Please write out the data below once more, exactly as it stands.

[COLLECTED DATA — start]

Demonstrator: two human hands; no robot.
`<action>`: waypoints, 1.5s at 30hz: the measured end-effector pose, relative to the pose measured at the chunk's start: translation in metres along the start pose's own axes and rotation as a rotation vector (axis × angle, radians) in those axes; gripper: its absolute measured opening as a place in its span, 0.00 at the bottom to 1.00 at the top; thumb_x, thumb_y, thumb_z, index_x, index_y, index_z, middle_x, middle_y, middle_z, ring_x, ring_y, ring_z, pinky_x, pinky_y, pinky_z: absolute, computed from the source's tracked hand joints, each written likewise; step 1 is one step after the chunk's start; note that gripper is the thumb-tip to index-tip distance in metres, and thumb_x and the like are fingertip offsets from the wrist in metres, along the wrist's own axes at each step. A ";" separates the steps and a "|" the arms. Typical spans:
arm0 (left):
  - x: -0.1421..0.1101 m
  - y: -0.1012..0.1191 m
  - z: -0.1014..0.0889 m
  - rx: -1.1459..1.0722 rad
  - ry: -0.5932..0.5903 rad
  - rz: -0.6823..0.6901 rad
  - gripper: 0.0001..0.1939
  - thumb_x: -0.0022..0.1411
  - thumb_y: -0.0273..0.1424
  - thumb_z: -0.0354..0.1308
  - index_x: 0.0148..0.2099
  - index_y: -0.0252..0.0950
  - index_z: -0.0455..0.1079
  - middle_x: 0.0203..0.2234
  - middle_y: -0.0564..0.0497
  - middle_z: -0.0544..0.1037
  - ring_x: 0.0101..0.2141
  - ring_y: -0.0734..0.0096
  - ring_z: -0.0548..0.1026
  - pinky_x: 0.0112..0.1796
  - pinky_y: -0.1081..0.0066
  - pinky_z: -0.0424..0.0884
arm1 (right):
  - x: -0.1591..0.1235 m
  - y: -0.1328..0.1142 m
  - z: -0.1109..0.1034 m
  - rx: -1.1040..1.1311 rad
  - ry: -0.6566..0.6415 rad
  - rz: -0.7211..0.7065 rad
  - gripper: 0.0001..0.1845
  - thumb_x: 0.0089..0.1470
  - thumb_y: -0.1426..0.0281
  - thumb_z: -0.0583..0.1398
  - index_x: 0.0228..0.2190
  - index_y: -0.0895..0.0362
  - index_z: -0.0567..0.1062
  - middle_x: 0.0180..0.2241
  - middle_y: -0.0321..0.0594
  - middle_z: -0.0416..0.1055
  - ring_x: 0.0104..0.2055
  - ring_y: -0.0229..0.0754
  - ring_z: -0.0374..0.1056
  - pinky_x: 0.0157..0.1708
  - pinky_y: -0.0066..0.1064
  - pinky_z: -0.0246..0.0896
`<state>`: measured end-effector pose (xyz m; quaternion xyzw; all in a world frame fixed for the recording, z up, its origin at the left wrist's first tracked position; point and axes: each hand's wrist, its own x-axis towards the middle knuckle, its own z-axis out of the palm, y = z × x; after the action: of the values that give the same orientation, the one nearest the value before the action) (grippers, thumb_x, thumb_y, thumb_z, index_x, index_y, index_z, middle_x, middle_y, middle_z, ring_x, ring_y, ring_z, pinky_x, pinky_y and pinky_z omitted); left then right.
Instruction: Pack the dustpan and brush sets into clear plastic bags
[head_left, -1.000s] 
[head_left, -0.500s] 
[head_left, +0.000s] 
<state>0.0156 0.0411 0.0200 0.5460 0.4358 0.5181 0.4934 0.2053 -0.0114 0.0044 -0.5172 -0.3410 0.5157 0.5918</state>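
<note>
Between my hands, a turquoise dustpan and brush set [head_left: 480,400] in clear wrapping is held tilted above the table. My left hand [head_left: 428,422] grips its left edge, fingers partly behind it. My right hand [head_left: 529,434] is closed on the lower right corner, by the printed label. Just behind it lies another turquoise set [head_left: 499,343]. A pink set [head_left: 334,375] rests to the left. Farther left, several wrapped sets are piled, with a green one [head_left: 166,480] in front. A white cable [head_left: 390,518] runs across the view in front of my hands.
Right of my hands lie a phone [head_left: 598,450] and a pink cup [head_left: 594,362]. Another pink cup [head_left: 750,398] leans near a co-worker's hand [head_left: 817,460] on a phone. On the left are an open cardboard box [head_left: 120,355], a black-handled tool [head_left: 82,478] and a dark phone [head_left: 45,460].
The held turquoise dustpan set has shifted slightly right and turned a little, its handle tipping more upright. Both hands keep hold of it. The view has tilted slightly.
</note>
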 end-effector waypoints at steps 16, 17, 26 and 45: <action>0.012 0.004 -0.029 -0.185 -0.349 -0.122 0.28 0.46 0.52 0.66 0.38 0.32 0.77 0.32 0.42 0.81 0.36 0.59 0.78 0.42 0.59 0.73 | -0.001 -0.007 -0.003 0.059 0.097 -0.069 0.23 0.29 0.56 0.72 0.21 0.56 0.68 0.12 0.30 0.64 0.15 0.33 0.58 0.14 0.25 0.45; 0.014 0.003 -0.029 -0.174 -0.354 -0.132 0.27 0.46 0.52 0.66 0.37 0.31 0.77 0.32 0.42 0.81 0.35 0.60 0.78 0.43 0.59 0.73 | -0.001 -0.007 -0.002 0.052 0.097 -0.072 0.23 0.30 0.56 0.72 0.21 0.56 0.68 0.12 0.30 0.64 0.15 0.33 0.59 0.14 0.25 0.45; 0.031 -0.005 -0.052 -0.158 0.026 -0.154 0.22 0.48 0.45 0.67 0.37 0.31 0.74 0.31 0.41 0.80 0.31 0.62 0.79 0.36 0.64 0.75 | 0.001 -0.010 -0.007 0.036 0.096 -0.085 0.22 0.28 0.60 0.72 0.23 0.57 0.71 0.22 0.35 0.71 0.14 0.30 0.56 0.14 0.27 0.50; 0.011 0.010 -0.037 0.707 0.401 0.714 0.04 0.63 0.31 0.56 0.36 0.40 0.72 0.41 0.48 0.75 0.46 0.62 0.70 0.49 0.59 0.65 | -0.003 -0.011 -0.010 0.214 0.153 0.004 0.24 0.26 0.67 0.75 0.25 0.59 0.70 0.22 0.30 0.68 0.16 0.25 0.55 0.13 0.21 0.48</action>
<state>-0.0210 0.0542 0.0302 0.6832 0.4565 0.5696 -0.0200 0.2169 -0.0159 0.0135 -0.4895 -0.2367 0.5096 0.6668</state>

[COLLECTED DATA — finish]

## [ANSWER TO THE EXERCISE]
Demonstrator: two human hands; no robot.
`<action>`: waypoints, 1.5s at 30hz: the measured end-effector pose, relative to the pose measured at the chunk's start: translation in metres along the start pose's own axes and rotation as a rotation vector (axis × angle, radians) in those axes; gripper: its absolute measured opening as a place in its span, 0.00 at the bottom to 1.00 at the top; thumb_x, thumb_y, thumb_z, index_x, index_y, index_z, middle_x, middle_y, middle_z, ring_x, ring_y, ring_z, pinky_x, pinky_y, pinky_z: absolute, computed from the source's tracked hand joints, each written likewise; step 1 is one step after the chunk's start; note that gripper is the thumb-tip to index-tip distance in metres, and thumb_x and the like are fingertip offsets from the wrist in metres, along the wrist's own axes at each step. A ";" separates the steps and a "|" the arms. Typical spans:
arm0 (left):
  - x: -0.1421..0.1101 m
  - y: -0.1012..0.1191 m
  - z: -0.1014..0.0889 m
  - rx: -1.1459..1.0722 rad
  - ry: -0.5932..0.5903 rad
  - rz: -0.6823..0.6901 rad
  - gripper: 0.0001..0.1939
  - thumb_x: -0.0022..0.1411
  - thumb_y: -0.0273..0.1424
  - thumb_z: -0.0354..0.1308
  - index_x: 0.0148..0.2099
  - index_y: -0.0252..0.0950
  - index_z: -0.0455..0.1079
  - middle_x: 0.0203..0.2234
  - middle_y: -0.0564..0.0497
  - middle_z: -0.0544..0.1037
  - ring_x: 0.0101..0.2141
  - ring_y: -0.0734..0.0096
  - ring_z: -0.0548..0.1026
  - pinky_x: 0.0112..0.1796
  - pinky_y: -0.1081..0.0066
  - pinky_z: -0.0424..0.0884
arm1 (right):
  - x: -0.1591..0.1235 m
  - y: -0.1328..0.1142 m
  - z: -0.1109..0.1034 m
  - rx: -1.1040..1.1311 rad
  - ry: -0.6566..0.6415 rad
  - rz: -0.7211..0.7065 rad
  - gripper: 0.0001..0.1845
  - thumb_x: 0.0089..0.1470
  - thumb_y: -0.1426..0.0281
  - thumb_z: -0.0583..0.1398
  - index_x: 0.0228..0.2190
  - index_y: -0.0895..0.0362
  - index_z: -0.0567..0.1062
  - middle_x: 0.0180..0.2241
  - middle_y: -0.0321..0.0594
  - middle_z: -0.0416..0.1055
  - ring_x: 0.0104..0.2055
  - ring_y: -0.0229..0.0754
  - ring_z: -0.0374..0.1056
  - pinky_x: 0.0157..0.1708
  - pinky_y: -0.0066..0.1064
  - pinky_z: -0.0246..0.0896
`<state>`: measured end-effector pose (xyz m; quaternion xyzw; all in a world frame fixed for the recording, z up, its origin at the left wrist's first tracked position; point and axes: each hand's wrist, its own x-axis towards the middle knuckle, its own z-axis out of the palm, y = z × x; after the action: of the values that give the same orientation, the one nearest the value before the action) (grippers, thumb_x, thumb_y, thumb_z, index_x, index_y, index_z, middle_x, middle_y, middle_z, ring_x, ring_y, ring_z, pinky_x, pinky_y and pinky_z omitted); left then right.
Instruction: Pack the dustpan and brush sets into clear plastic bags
[head_left, -1.000s] 
[head_left, -0.500s] 
[head_left, +0.000s] 
<state>0.0156 0.0411 0.0200 0.5460 0.4358 0.5181 0.4934 0.2053 -0.0114 0.0044 -0.5172 -0.3410 0.5157 0.5918</state>
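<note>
Between my hands, a turquoise dustpan and brush set [head_left: 480,400] in clear wrapping is held tilted above the table. My left hand [head_left: 428,422] grips its left edge, fingers partly behind it. My right hand [head_left: 529,434] is closed on the lower right corner, by the printed label. Just behind it lies another turquoise set [head_left: 499,343]. A pink set [head_left: 334,375] rests to the left. Farther left, several wrapped sets are piled, with a green one [head_left: 166,480] in front. A white cable [head_left: 390,518] runs across the view in front of my hands.
Right of my hands lie a phone [head_left: 598,450] and a pink cup [head_left: 594,362]. Another pink cup [head_left: 750,398] leans near a co-worker's hand [head_left: 817,460] on a phone. On the left are an open cardboard box [head_left: 120,355], a black-handled tool [head_left: 82,478] and a dark phone [head_left: 45,460].
The held turquoise dustpan set has shifted slightly right and turned a little, its handle tipping more upright. Both hands keep hold of it. The view has tilted slightly.
</note>
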 end-effector waypoints at steps 16, 17, 26 and 45: <action>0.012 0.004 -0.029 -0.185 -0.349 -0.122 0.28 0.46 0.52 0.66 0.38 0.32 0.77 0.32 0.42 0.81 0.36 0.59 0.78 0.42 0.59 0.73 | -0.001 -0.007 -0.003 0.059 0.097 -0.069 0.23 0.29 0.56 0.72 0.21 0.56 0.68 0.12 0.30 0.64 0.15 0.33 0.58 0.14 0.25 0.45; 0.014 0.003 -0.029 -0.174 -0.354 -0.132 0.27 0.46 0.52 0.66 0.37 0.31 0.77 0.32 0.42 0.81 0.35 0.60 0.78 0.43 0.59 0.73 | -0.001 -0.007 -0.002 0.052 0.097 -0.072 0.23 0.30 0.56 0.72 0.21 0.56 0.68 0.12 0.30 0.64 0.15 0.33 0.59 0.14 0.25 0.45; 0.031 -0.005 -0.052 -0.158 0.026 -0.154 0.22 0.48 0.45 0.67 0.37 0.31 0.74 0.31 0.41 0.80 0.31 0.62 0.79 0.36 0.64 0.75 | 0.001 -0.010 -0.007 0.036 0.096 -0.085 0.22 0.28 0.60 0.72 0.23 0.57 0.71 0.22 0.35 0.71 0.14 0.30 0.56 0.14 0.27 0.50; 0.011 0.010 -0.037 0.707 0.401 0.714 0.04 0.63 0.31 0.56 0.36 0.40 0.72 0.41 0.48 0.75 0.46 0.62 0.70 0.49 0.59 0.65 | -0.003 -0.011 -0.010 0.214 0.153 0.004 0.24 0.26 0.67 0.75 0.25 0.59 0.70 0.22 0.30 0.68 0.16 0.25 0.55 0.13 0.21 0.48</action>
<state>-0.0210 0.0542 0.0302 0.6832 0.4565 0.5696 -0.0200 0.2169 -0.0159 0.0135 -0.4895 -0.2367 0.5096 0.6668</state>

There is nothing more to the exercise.